» Problem
Repeat the entire listing exactly.
== Segment start ==
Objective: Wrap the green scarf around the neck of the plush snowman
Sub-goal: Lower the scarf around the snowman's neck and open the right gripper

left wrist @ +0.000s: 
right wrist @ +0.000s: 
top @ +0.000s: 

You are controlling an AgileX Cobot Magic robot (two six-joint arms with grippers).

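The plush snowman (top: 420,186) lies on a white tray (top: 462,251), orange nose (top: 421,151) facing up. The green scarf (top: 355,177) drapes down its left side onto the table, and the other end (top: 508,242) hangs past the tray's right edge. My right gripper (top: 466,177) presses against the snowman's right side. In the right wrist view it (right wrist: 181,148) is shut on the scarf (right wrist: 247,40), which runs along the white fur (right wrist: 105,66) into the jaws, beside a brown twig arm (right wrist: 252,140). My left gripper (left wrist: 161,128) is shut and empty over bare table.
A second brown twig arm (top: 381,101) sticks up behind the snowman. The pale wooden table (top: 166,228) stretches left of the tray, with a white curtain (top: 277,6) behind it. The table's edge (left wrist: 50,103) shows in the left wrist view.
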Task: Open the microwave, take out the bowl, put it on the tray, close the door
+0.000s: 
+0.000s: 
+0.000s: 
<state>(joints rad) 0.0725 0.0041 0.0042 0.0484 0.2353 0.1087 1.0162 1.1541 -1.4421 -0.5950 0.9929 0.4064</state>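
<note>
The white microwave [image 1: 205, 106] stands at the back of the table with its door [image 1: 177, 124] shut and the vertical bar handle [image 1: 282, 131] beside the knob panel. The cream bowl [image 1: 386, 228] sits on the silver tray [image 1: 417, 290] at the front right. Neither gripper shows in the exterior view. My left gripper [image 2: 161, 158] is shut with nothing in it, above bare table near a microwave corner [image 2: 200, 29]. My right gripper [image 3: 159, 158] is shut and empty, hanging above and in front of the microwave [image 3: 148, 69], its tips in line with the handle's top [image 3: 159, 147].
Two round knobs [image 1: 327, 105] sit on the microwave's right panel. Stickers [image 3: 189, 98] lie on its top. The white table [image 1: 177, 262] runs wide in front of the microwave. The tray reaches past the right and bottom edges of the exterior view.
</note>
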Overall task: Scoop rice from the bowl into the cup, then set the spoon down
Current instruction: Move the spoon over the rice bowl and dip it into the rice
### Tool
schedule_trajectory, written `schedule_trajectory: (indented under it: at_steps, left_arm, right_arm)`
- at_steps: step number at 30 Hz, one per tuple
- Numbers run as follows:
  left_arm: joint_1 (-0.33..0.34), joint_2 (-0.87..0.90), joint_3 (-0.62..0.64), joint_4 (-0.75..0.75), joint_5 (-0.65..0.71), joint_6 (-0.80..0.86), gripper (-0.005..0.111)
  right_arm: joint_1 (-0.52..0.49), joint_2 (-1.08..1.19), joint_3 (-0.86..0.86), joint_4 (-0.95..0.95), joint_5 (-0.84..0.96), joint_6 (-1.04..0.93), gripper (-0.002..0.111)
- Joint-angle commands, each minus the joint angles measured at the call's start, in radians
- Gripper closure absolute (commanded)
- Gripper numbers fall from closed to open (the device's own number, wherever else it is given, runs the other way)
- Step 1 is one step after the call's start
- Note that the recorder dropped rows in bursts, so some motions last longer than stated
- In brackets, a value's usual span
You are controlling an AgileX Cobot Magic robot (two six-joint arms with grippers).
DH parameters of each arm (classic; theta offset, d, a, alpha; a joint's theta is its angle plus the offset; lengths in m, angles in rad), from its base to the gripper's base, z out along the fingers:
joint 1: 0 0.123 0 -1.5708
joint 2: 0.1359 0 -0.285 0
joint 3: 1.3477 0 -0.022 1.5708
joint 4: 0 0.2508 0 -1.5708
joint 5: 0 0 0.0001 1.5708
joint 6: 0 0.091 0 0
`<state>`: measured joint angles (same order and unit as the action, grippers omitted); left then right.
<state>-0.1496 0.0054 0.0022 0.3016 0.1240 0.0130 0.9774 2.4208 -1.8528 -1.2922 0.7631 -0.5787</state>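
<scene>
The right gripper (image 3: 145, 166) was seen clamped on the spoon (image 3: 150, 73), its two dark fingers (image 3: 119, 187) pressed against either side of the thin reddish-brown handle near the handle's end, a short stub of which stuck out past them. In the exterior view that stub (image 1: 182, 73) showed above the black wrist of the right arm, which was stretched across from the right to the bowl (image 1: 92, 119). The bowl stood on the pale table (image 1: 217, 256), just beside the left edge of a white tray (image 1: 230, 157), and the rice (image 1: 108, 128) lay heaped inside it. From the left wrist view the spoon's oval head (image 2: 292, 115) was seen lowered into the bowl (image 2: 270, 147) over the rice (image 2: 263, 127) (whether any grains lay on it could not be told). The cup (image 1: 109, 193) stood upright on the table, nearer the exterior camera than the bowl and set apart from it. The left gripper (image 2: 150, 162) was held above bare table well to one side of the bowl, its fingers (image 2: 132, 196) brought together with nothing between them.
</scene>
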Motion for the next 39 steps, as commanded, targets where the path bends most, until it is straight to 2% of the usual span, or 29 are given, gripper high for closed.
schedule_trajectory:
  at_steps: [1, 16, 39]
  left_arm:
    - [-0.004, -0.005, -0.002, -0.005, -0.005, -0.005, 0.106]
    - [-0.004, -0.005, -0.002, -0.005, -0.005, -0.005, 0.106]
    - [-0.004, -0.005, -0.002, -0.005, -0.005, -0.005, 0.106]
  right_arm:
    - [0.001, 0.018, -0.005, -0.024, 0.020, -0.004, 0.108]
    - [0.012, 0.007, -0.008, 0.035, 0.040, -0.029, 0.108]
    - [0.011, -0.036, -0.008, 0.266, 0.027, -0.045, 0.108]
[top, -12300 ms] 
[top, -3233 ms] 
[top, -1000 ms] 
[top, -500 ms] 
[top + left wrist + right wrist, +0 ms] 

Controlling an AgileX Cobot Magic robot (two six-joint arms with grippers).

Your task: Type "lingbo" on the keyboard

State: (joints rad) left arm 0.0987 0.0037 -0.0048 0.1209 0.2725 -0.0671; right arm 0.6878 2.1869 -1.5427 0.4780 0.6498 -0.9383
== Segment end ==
» Problem solution
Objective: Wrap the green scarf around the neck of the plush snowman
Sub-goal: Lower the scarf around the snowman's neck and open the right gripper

left wrist @ +0.000s: 
right wrist @ +0.000s: 
top @ +0.000s: 

You are controlling an AgileX Cobot Magic robot (two six-joint arms with grippers).

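The plush snowman (top: 420,186) lies on a white tray (top: 462,251), orange nose (top: 421,151) facing up. The green scarf (top: 355,177) drapes down its left side onto the table, and the other end (top: 508,242) hangs past the tray's right edge. My right gripper (top: 466,177) presses against the snowman's right side. In the right wrist view it (right wrist: 181,148) is shut on the scarf (right wrist: 247,40), which runs along the white fur (right wrist: 105,66) into the jaws, beside a brown twig arm (right wrist: 252,140). My left gripper (left wrist: 161,128) is shut and empty over bare table.
A second brown twig arm (top: 381,101) sticks up behind the snowman. The pale wooden table (top: 166,228) stretches left of the tray, with a white curtain (top: 277,6) behind it. The table's edge (left wrist: 50,103) shows in the left wrist view.
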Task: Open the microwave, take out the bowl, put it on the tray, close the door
+0.000s: 
+0.000s: 
+0.000s: 
<state>(joints rad) 0.0725 0.0041 0.0042 0.0484 0.2353 0.1087 1.0162 1.1541 -1.4421 -0.5950 0.9929 0.4064</state>
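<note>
The white microwave [image 1: 205, 106] stands at the back of the table with its door [image 1: 177, 124] shut and the vertical bar handle [image 1: 282, 131] beside the knob panel. The cream bowl [image 1: 386, 228] sits on the silver tray [image 1: 417, 290] at the front right. Neither gripper shows in the exterior view. My left gripper [image 2: 161, 158] is shut with nothing in it, above bare table near a microwave corner [image 2: 200, 29]. My right gripper [image 3: 159, 158] is shut and empty, hanging above and in front of the microwave [image 3: 148, 69], its tips in line with the handle's top [image 3: 159, 147].
Two round knobs [image 1: 327, 105] sit on the microwave's right panel. Stickers [image 3: 189, 98] lie on its top. The white table [image 1: 177, 262] runs wide in front of the microwave. The tray reaches past the right and bottom edges of the exterior view.
</note>
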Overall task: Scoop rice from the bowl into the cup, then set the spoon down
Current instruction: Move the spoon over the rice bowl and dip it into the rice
### Tool
schedule_trajectory, written `schedule_trajectory: (indented under it: at_steps, left_arm, right_arm)`
- at_steps: step number at 30 Hz, one per tuple
- Numbers run as follows:
  left_arm: joint_1 (-0.33..0.34), joint_2 (-0.87..0.90), joint_3 (-0.62..0.64), joint_4 (-0.75..0.75), joint_5 (-0.65..0.71), joint_6 (-0.80..0.86), gripper (-0.005..0.111)
  right_arm: joint_1 (-0.52..0.49), joint_2 (-1.08..1.19), joint_3 (-0.86..0.86), joint_4 (-0.95..0.95), joint_5 (-0.84..0.96), joint_6 (-1.04..0.93), gripper (-0.002..0.111)
- Joint-angle commands, each minus the joint angles measured at the call's start, in radians
- Gripper closure absolute (commanded)
- Gripper numbers fall from closed to open (the device's own number, wherever else it is given, runs the other way)
- Step 1 is one step after the call's start
- Note that the recorder dropped rows in bursts, so some motions last longer than stated
- In brackets, a value's usual span
You are controlling an AgileX Cobot Magic robot (two six-joint arms with grippers).
DH parameters of each arm (classic; theta offset, d, a, alpha; a joint's theta is its angle plus the offset; lengths in m, angles in rad), from its base to the gripper's base, z out along the fingers:
joint 1: 0 0.123 0 -1.5708
joint 2: 0.1359 0 -0.285 0
joint 3: 1.3477 0 -0.022 1.5708
joint 4: 0 0.2508 0 -1.5708
joint 5: 0 0 0.0001 1.5708
joint 6: 0 0.091 0 0
`<state>`: measured joint angles (same order and unit as the action, grippers omitted); left then right.
<state>-0.1496 0.0054 0.0022 0.3016 0.1240 0.0130 0.9774 2.4208 -1.8528 -1.2922 0.7631 -0.5787</state>
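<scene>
The right gripper (image 3: 145, 166) was seen clamped on the spoon (image 3: 150, 73), its two dark fingers (image 3: 119, 187) pressed against either side of the thin reddish-brown handle near the handle's end, a short stub of which stuck out past them. In the exterior view that stub (image 1: 182, 73) showed above the black wrist of the right arm, which was stretched across from the right to the bowl (image 1: 92, 119). The bowl stood on the pale table (image 1: 217, 256), just beside the left edge of a white tray (image 1: 230, 157), and the rice (image 1: 108, 128) lay heaped inside it. From the left wrist view the spoon's oval head (image 2: 292, 115) was seen lowered into the bowl (image 2: 270, 147) over the rice (image 2: 263, 127) (whether any grains lay on it could not be told). The cup (image 1: 109, 193) stood upright on the table, nearer the exterior camera than the bowl and set apart from it. The left gripper (image 2: 150, 162) was held above bare table well to one side of the bowl, its fingers (image 2: 132, 196) brought together with nothing between them.
</scene>
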Motion for the next 39 steps, as commanded, targets where the path bends most, until it is straight to 2% of the usual span, or 29 are given, gripper high for closed.
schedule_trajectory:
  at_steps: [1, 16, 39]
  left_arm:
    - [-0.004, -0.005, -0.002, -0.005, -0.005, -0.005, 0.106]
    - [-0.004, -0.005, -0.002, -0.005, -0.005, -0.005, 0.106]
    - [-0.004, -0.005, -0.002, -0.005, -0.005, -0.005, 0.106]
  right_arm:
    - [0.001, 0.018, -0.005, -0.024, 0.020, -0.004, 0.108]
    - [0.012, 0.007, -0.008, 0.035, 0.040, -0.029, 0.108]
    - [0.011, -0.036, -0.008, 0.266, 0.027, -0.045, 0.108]
[top, -12300 ms] 
[top, -3233 ms] 
[top, -1000 ms] 
[top, -500 ms] 
[top + left wrist + right wrist, +0 ms] 

Controlling an AgileX Cobot Magic robot (two six-joint arms with grippers).

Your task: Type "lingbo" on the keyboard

State: (joints rad) left arm 0.0987 0.0037 -0.0048 0.1209 0.2725 -0.0671; right arm 0.6878 2.1869 -1.5427 0.4780 0.6498 -0.9383

No further work remains in this exercise.